Exercise aim: Give back exactly the lines of the material below, starting with the line with "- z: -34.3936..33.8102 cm" and going on through the line with "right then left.".

Provided records:

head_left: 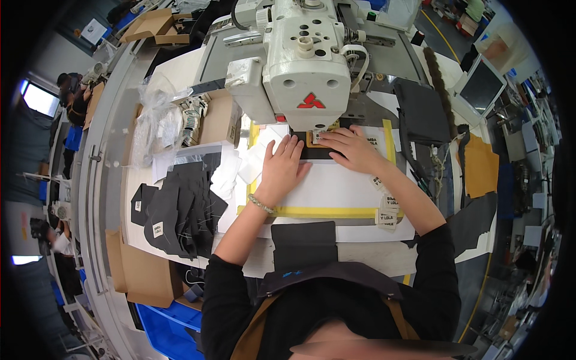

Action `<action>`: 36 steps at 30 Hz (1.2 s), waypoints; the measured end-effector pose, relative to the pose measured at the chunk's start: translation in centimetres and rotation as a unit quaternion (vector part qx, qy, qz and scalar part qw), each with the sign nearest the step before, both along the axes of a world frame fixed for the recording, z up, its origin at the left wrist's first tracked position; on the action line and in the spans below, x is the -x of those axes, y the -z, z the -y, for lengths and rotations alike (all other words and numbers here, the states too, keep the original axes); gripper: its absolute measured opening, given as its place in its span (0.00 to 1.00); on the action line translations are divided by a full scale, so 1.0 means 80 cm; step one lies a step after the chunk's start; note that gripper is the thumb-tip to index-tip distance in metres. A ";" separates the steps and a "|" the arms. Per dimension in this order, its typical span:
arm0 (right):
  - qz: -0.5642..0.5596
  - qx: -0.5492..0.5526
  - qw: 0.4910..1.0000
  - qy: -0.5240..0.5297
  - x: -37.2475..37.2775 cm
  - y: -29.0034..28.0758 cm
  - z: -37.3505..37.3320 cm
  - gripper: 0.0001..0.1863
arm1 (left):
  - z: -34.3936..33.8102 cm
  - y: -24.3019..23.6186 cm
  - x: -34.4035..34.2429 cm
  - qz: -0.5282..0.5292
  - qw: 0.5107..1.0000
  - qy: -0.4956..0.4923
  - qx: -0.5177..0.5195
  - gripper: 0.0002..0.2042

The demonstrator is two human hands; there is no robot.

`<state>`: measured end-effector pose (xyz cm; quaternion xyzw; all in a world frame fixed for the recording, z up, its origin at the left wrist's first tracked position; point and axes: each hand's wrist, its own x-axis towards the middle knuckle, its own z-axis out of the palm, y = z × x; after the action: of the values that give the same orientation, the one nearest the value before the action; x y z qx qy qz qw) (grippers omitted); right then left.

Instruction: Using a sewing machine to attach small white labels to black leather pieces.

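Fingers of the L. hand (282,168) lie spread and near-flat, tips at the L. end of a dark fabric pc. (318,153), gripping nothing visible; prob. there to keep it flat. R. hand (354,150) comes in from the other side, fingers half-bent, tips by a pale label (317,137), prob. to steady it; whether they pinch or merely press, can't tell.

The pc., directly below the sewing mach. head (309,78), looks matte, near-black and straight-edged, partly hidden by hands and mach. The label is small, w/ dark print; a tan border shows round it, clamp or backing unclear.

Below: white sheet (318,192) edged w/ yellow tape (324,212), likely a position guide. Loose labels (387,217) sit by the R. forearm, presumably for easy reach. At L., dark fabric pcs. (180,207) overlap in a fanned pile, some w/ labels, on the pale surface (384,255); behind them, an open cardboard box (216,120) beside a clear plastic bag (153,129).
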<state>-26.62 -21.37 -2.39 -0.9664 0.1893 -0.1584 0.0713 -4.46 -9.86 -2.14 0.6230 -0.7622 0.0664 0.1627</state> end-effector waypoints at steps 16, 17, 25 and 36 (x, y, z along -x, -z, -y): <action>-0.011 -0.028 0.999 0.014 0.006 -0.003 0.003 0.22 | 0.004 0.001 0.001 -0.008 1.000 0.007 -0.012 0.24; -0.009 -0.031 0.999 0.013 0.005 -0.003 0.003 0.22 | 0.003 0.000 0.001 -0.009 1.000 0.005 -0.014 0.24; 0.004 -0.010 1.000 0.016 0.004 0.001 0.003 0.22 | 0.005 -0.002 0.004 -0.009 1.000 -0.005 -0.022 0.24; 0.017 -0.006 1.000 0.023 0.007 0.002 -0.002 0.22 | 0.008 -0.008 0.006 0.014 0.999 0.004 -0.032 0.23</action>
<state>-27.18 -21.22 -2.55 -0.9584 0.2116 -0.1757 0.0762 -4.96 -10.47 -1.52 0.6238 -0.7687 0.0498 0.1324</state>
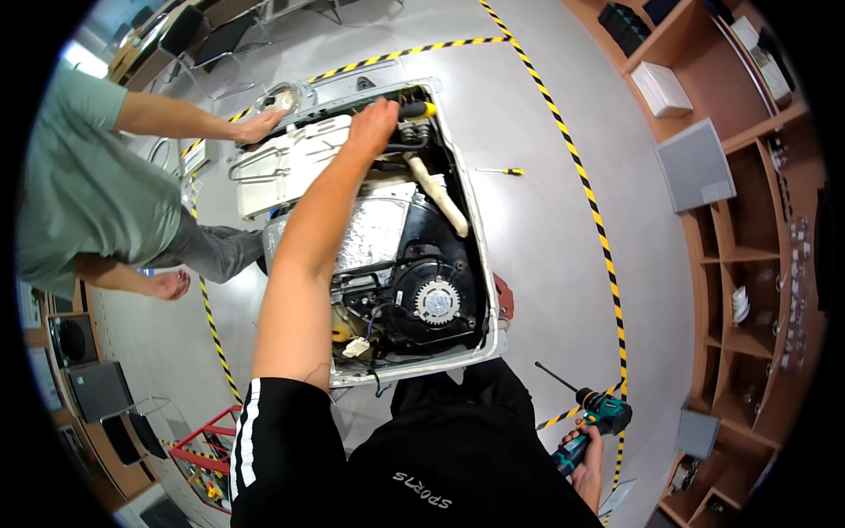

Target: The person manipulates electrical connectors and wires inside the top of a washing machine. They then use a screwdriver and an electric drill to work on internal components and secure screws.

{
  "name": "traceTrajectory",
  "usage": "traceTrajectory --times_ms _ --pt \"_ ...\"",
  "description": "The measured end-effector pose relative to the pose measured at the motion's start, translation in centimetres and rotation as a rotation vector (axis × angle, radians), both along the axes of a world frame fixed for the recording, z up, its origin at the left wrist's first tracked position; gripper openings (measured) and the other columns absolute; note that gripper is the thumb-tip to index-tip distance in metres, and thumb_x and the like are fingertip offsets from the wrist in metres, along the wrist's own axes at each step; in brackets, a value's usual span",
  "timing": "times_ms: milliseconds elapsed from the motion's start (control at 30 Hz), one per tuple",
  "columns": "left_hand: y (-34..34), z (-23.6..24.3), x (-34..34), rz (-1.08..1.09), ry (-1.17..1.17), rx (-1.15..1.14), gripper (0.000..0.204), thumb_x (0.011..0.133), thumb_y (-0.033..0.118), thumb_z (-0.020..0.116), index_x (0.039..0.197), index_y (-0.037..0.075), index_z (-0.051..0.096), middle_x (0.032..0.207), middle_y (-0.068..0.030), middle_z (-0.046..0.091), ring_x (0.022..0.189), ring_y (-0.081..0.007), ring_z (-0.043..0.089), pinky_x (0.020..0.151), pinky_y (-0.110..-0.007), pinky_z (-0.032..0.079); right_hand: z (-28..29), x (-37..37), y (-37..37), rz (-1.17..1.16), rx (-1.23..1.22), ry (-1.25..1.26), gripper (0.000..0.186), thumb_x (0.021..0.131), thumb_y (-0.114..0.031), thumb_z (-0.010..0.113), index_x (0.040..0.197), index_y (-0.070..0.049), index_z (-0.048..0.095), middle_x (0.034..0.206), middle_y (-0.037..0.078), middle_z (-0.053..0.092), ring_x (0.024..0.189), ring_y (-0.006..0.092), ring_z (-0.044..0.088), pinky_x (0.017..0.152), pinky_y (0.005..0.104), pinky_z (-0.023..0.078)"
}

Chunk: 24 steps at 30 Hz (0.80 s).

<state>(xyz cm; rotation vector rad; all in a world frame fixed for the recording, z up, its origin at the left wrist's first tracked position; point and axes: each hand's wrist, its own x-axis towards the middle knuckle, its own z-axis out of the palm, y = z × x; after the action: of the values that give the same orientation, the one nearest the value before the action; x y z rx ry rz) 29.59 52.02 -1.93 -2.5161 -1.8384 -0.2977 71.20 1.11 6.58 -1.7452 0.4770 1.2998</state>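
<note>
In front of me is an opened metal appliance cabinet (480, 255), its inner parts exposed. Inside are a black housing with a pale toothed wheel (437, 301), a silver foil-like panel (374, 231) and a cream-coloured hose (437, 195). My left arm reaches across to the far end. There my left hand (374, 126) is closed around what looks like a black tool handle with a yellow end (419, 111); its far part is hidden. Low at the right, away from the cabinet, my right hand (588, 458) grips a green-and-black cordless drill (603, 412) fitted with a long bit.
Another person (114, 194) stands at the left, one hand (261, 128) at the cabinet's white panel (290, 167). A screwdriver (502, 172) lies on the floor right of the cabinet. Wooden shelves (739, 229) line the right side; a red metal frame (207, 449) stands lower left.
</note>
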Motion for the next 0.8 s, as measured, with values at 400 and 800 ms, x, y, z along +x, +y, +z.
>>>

Written answer:
  - z: -34.3936..33.8102 cm
  - y: -24.3019..23.6186 cm
  - x: -34.4035..34.2429 cm
  - qz: -0.5282..0.5292
  - qw: 0.5107..1.0000
  - qy: -0.4956..0.4923
  - qx: -0.5177..0.5195
  - gripper: 0.0002..0.2042

The demonstrator is two human hands; there is no robot.

`<state>`: measured end-effector pose (xyz cm; quaternion xyzw; all in a world frame fixed for the recording, z up, its origin at the left wrist's first tracked position; point and axes: each hand's wrist, its own x-axis towards the middle knuckle, its own z-axis out of the palm, y = z × x; after the action: of the values that give the same orientation, the one nearest the value before the action; x y z qx qy qz qw) (grippers omitted); right then left.

No more is needed to finish this exercise.